Despite the setback, AstraZeneca is confident it will roll out COVID-19 vaccines within 2020. CEO Pascal Soriot said that he expects data from the trials will support approval by year-end. He told reporters that “We could still have a vaccine by the end of this year, early next year.” The safety review due to the illness is a normal occurrence in large trials. This helps check if the illness is because of the vaccine, or is coincidental.
Two other companies that are in the running are Novavax and Johnson & Johnson. Both are about to start their large scale trials this September, in time for a Dec or early 2021 release. Vaccines from China and Russia also are in late-stage testing and are showing promise as well.
Limited Supplies At First
If ever the timetable proves true, not everybody will get vaccines immediately. Even as the US locked up pre-orders, limited supplies are foreseen at first. Experts estimate 10-15 million doses will arrive at first.

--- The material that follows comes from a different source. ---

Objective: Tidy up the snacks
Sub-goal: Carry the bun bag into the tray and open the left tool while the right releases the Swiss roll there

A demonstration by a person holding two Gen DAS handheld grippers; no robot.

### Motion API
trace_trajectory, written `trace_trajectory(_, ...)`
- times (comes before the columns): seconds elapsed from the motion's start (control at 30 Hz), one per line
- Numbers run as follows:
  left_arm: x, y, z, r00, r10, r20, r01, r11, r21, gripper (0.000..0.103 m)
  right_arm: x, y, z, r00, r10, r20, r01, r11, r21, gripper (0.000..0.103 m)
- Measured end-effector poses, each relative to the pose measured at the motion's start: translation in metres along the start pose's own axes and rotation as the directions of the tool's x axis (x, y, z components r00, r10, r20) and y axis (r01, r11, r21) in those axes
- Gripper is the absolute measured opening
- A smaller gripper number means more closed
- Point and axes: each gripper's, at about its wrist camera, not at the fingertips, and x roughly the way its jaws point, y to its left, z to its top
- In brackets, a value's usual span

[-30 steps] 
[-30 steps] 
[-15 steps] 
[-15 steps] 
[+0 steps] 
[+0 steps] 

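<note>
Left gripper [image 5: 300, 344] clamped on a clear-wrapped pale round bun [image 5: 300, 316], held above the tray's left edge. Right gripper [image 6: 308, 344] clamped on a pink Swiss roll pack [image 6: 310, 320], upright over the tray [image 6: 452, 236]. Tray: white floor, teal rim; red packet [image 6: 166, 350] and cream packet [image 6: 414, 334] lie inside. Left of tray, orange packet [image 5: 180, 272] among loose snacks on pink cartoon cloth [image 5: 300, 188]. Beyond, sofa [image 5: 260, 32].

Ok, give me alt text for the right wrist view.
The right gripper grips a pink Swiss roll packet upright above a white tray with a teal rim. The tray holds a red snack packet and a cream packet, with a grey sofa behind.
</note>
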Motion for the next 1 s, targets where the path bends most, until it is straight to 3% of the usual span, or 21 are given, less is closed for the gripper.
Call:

The National Academy of Medicine proposes rolling out the vaccine by phases. Frontline health workers and essential personnel will get to have the first doses. The next phase would vaccinate high-risk patients, seniors, and essential workers. Only after these groups will the program reach the general population.
Having different companies could also mean different segments can receive different vaccines. Different vaccine types can address groups that are more sensitive to side effects. Children and the elderly may need vaccines that are less potent than regular ones. Some types may prevent infections, while others can reduce the severity of symptoms.
COVID-19 Vaccines Possibilities
Dr. Peter Hotez, dean of the National School of Tropical Medicine at Baylor, believes it’s possible to have many vaccines by 2021. He expects “different vaccines of different degrees of effectiveness and different degrees of effectiveness in a range of populations.”
By now, the Covid-19 pandemic has already caused a lot of stress among families and economies. Approval for an effective vaccine holds the best chance for things to normalize. Even if a candidate gets the green light, it will take some time before a dose reaches the average American. Until then, all we can do is remain prudent and safe.
Watch this as CNBC talks to Dr. Anthony Fauci of the CDC on the possibility that COVID-19 vaccines approval might come by end of the year:
Do you believe Covid-19 vaccines will be ready within the year? Or have you resigned yourself to a long winter ahead? Let us know how you feel about the progress of vaccine development by posting comments below.
Trump Wants To Fast Track COVID-19 Treatment
President Donald Trump wants to make sure that a COVID-19 treatment is available ASAP. If there’s something available before the elections, he wants them available. On separate occasions last week, the President signaled that the fight against COVID-19 is winnable. And more important, that the answers might come sooner than later.
Trump: “Focus on speed and saving lives!”
On Saturday, Trump fired shots at the Food and Drug Administration over the slow pace of approvals. He tweeted: “The deep state, or whoever, over at the FDA is making it very difficult for drug companies to get people in order to test the vaccines and therapeutics.” Obviously, they are hoping to delay the answer until after November 3rd. Must focus on speed, and saving lives!”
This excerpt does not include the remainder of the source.